Mr. Troupe’s frustration and anger are understandable and are shared by many citizens. But the public has a right to expect a more thoughtful, more level-headed and better-informed response from public officials. To blame the police department for gun crime is like blaming the fire department for forest fires.
The 148 homicides committed in the city through October are heavily concentrated in lower-income neighborhoods, including those in Mr. Troupe’s First Ward. But there have been steady declines in other kinds of crime. If the police are as inept as Mr. Troupe alleges, why is crime down overall?
Indeed, with the city’s population higher than it was in 1990, why are homicides themselves down substantially from what they were a decade ago and from the high of 267 homicides in 1993?
Undaunted by difficult facts, Mr.

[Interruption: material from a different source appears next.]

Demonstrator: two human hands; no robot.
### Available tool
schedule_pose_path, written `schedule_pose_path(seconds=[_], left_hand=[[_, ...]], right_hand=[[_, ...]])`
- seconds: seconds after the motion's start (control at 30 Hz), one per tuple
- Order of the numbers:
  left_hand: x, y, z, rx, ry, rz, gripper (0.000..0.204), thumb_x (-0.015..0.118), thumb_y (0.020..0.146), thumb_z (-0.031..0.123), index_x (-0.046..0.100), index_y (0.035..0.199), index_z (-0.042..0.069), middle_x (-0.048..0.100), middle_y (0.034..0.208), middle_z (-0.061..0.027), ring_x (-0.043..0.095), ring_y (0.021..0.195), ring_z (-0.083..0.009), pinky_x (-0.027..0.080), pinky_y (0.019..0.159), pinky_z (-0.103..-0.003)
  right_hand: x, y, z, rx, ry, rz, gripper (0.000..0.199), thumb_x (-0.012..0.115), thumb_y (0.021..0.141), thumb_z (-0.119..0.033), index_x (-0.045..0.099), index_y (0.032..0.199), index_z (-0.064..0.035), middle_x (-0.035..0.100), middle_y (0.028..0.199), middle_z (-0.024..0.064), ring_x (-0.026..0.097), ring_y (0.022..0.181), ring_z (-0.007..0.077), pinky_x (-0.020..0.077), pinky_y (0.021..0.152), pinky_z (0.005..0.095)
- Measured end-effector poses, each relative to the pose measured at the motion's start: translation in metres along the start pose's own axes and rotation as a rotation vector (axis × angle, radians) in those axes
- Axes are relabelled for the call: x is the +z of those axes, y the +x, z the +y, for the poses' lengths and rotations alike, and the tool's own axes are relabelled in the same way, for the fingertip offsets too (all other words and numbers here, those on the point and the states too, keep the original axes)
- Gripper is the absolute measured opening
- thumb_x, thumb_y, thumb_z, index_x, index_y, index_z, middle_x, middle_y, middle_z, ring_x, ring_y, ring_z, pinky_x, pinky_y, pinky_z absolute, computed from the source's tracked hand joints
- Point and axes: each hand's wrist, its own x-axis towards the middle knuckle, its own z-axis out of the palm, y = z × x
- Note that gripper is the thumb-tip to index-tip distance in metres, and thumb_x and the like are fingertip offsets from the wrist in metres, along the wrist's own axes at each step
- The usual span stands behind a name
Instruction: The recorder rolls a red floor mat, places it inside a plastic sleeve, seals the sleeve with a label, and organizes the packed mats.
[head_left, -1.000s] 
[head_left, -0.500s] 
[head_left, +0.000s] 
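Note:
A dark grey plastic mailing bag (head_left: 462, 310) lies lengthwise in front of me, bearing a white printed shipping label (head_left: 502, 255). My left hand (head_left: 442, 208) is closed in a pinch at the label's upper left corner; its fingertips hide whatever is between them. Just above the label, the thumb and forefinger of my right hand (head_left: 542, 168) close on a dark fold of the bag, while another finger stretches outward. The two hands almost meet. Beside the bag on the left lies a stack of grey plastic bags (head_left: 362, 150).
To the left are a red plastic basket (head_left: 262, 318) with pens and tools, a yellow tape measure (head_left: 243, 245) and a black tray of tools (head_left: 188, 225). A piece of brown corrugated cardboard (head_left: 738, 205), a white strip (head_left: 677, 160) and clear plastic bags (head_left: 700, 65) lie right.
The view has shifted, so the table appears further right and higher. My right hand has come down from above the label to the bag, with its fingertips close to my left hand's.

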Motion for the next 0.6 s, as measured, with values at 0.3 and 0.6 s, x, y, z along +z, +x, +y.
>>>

Troupe — a longtime critic of the police department, both as a state legislator and as an alderman — wants more guns and is trying to recruit members of the community to train and apply for permits to carry concealed weapons.
If citizens want concealed-carry permits, that’s their right. But before they do, they should consider that most of the city’s homicides are gang- and/or drug-related; in many cases, both the victim and the shooter were armed. It is relatively rare for a person to be killed by a stranger.
Missouri already has experienced an explosion in applications for concealed-carry permits. The Missouri Highway Patrol reports that background investigations (necessary before the permits are issued by local authorities) rose statewide from 5,072 in 2005 to 14,038 in 2008 (through November). In the city of St. Louis alone, 1,485 concealed-carry permits already have been issued — and homicides are up anyway.
Mr. Troupe is part of an aldermanic majority that wants control of St. Louis’ police department returned to the city. Along with Mayor Francis Slay, the aldermen support legislation that would abandon the current system, which dates back to the Civil War, by which the department is overseen by a five-person Board of Police Commissioners, four of whom are appointed by the governor.
If Mr. Troupe’s outburst is indicative of how public safety policy would be made under a city-run operation, St. Louisans might want to think twice about the movement toward local control.
Mr. Troupe says that his constituents’ “No. 1 priority is trying to keep their children alive. Their black, male children. And that’s a Herculean task.”
The priority, however, isn’t the problem. The problem, as University of Missouri-St. Louis criminologist Richard Rosenfeld put it, is that Mr. Troupe’s proposed solution relies on the same “logic of young people on the street who are involved in gun violence: Everyone has a gun; I want one too.”